**TRY IT:**
Go through the listing below and work out how many lines hold "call"; reply with the figure alone.
#### EXERCISE DATA ####
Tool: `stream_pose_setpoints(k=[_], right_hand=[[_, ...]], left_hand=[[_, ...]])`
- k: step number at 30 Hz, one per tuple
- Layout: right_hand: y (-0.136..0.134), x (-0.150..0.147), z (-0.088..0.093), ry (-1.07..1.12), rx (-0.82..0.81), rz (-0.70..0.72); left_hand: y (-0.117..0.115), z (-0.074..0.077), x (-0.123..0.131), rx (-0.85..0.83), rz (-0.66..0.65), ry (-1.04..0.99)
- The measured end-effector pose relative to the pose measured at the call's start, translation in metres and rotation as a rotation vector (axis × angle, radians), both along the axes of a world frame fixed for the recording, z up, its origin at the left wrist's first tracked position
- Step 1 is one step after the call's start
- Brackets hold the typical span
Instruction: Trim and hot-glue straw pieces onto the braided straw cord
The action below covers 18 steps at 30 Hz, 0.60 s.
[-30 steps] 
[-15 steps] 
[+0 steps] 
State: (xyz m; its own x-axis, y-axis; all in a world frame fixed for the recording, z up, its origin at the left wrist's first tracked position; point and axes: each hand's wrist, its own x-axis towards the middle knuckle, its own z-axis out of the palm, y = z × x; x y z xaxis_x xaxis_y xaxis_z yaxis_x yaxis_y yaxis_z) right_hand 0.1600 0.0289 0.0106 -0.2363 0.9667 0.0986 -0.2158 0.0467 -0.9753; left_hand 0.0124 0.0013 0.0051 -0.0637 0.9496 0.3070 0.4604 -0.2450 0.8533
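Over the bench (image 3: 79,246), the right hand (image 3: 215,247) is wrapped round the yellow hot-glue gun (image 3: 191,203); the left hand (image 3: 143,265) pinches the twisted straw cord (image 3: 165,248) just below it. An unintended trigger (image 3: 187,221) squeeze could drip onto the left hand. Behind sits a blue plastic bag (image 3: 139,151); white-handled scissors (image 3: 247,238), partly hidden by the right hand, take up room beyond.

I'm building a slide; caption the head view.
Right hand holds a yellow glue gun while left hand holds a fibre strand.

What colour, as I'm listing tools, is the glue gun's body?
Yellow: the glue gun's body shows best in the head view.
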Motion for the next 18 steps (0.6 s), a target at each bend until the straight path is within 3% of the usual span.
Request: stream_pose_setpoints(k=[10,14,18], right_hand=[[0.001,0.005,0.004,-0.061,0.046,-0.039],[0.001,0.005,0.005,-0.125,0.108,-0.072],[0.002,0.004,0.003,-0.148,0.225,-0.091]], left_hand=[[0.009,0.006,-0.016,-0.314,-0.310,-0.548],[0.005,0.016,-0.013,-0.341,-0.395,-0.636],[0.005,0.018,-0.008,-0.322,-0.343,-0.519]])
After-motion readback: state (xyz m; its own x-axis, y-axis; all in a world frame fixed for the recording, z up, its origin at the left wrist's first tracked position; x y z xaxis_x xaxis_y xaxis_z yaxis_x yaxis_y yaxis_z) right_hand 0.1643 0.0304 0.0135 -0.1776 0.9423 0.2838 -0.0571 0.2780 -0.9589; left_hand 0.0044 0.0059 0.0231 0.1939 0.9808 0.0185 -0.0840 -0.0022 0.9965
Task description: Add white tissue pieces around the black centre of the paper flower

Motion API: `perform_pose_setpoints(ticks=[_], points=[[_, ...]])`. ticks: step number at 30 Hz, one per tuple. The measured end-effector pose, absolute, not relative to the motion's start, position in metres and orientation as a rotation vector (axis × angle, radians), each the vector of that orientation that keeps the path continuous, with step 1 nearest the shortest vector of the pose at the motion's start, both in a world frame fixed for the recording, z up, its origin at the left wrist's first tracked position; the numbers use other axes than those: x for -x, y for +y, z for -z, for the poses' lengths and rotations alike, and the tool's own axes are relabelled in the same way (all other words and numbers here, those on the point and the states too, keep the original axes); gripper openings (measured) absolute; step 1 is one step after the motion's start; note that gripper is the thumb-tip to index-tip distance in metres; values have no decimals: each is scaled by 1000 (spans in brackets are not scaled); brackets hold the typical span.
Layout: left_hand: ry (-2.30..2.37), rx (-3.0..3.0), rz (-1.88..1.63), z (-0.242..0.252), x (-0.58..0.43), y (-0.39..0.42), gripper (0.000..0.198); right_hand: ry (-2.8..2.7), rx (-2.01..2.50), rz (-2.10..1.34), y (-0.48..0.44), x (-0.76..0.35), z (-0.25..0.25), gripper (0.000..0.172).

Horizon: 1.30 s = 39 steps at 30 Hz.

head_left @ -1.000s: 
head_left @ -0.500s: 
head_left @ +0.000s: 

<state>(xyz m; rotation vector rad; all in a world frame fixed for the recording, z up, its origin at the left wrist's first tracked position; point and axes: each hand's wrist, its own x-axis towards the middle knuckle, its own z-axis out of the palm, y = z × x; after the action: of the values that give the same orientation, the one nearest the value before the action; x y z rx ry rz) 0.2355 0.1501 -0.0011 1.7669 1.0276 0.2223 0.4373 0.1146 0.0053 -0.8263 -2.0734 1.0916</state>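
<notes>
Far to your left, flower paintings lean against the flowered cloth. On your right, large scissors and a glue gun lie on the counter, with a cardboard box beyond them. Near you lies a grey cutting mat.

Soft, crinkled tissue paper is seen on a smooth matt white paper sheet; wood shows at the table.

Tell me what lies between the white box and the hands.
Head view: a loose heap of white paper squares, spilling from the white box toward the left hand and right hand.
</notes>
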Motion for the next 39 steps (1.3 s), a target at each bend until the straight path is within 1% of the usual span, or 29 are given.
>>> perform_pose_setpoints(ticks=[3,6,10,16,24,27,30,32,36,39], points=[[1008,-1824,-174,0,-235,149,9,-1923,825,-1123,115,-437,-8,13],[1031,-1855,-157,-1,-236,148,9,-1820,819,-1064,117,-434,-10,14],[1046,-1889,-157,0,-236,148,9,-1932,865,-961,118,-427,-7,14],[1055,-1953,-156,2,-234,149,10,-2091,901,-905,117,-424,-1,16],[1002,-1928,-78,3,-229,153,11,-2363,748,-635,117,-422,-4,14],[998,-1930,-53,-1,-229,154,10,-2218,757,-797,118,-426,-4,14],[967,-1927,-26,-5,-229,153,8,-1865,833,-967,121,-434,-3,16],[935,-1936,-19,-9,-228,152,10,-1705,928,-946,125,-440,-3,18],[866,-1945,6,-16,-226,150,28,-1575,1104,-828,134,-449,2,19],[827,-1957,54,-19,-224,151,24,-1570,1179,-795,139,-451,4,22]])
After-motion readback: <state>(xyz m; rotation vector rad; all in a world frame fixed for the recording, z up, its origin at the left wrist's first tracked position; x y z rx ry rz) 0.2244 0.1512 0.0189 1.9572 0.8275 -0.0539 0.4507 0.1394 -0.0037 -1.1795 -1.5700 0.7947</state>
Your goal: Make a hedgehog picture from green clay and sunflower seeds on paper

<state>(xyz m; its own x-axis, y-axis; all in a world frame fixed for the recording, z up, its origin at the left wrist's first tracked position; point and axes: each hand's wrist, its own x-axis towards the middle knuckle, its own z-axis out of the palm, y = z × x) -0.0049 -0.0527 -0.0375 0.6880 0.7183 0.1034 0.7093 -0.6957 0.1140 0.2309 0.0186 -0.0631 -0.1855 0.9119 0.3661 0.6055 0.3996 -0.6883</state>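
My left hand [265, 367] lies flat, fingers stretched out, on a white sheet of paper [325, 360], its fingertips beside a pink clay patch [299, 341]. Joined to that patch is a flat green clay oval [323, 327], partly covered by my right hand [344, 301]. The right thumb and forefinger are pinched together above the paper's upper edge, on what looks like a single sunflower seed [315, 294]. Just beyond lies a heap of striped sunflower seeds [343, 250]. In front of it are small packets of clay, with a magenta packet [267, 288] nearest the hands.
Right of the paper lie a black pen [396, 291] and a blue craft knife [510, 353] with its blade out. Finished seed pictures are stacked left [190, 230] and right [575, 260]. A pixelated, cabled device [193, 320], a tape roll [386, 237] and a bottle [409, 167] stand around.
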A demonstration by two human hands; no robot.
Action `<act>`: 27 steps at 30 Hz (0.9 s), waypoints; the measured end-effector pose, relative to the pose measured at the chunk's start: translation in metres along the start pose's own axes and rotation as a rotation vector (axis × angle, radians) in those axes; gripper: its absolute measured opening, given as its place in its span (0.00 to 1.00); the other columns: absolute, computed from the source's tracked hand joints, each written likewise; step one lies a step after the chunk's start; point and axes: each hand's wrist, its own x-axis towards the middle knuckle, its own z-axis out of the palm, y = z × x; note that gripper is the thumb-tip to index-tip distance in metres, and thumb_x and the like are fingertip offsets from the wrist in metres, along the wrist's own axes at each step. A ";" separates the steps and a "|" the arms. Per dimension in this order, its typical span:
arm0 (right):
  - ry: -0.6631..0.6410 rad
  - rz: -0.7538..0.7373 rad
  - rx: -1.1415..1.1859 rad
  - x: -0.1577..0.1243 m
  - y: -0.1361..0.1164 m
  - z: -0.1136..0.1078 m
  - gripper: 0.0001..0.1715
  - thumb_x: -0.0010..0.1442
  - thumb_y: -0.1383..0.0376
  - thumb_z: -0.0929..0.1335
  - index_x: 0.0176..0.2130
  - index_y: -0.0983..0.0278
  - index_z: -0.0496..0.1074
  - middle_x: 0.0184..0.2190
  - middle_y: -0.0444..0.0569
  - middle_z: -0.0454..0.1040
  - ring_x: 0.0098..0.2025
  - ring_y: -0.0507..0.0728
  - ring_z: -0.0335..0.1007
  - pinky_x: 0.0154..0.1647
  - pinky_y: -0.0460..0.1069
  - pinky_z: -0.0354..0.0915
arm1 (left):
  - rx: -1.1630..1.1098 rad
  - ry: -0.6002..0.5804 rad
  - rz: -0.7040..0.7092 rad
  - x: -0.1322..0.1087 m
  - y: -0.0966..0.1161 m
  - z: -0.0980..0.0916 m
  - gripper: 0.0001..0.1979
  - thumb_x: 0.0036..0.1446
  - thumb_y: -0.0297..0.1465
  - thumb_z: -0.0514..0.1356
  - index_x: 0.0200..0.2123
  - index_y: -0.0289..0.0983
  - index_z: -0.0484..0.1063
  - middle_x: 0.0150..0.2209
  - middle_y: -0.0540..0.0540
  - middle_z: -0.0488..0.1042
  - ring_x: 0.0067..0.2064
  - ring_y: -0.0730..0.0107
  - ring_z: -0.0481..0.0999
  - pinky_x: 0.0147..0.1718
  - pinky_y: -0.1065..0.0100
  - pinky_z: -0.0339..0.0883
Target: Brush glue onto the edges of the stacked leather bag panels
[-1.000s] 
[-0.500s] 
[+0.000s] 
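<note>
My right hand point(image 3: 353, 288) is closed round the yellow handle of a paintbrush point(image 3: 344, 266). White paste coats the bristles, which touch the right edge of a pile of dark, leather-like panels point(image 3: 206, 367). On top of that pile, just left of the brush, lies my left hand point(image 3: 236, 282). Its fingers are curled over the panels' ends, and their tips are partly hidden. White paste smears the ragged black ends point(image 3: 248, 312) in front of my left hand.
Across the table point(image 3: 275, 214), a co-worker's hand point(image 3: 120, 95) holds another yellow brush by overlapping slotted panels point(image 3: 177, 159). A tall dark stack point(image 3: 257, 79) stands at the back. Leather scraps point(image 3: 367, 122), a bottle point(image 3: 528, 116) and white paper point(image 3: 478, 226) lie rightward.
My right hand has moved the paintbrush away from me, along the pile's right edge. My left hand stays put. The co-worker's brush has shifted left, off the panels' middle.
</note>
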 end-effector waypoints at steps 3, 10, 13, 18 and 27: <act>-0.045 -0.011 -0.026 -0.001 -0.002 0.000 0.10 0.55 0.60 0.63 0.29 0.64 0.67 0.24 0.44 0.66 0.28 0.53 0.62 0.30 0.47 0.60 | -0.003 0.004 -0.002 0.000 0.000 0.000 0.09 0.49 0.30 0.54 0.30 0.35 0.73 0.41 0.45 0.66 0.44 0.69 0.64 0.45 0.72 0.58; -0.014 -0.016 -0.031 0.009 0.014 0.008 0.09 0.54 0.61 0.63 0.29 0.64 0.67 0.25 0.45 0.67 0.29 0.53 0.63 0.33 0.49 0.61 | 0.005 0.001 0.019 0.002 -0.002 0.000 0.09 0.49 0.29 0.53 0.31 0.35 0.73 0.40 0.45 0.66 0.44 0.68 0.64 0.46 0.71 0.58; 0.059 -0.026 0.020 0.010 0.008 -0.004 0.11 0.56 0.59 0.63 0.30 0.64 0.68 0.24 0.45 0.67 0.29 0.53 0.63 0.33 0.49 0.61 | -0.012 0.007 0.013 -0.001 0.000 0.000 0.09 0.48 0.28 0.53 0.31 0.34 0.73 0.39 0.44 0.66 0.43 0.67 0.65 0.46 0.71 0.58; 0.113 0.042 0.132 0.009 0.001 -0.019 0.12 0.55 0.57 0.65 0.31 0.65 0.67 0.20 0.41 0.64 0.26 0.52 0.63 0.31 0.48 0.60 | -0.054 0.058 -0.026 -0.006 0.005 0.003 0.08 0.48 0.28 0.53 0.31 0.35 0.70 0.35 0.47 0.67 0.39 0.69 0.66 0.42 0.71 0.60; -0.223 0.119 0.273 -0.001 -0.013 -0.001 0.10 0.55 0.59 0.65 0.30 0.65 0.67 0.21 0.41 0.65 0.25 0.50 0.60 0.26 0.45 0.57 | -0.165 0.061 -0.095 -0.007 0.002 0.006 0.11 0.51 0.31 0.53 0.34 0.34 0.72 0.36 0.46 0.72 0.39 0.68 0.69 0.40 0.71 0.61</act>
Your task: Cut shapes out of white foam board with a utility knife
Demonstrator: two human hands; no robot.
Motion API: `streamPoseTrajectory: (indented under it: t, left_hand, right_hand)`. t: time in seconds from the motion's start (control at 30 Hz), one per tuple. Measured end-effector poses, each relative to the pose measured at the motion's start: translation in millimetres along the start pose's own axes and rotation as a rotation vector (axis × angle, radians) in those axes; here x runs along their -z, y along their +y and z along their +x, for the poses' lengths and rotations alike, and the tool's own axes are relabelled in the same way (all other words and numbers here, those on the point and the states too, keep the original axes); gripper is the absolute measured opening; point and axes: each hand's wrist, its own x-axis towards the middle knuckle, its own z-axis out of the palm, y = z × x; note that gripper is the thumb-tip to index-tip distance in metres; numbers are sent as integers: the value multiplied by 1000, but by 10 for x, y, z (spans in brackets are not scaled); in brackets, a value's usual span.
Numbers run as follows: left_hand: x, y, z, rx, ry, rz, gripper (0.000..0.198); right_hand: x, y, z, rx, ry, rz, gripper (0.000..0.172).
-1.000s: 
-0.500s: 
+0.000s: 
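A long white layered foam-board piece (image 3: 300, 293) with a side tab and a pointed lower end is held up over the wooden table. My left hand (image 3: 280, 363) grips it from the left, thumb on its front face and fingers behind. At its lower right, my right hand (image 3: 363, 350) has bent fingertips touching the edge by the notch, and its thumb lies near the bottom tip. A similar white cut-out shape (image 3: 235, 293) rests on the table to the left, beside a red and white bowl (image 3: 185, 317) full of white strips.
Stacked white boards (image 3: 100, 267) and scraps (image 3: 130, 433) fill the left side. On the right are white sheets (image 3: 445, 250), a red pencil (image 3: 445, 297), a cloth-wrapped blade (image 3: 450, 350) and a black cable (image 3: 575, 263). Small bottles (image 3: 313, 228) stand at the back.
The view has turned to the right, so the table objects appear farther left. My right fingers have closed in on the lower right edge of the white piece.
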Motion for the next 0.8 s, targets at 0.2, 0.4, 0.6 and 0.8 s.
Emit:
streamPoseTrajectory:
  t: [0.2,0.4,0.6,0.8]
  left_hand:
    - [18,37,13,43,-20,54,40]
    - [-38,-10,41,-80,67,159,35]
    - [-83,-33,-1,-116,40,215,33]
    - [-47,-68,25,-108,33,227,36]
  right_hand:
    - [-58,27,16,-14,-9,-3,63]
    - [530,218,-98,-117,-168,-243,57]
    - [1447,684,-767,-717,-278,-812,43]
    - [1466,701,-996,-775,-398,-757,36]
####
**RESULT BELOW:**
2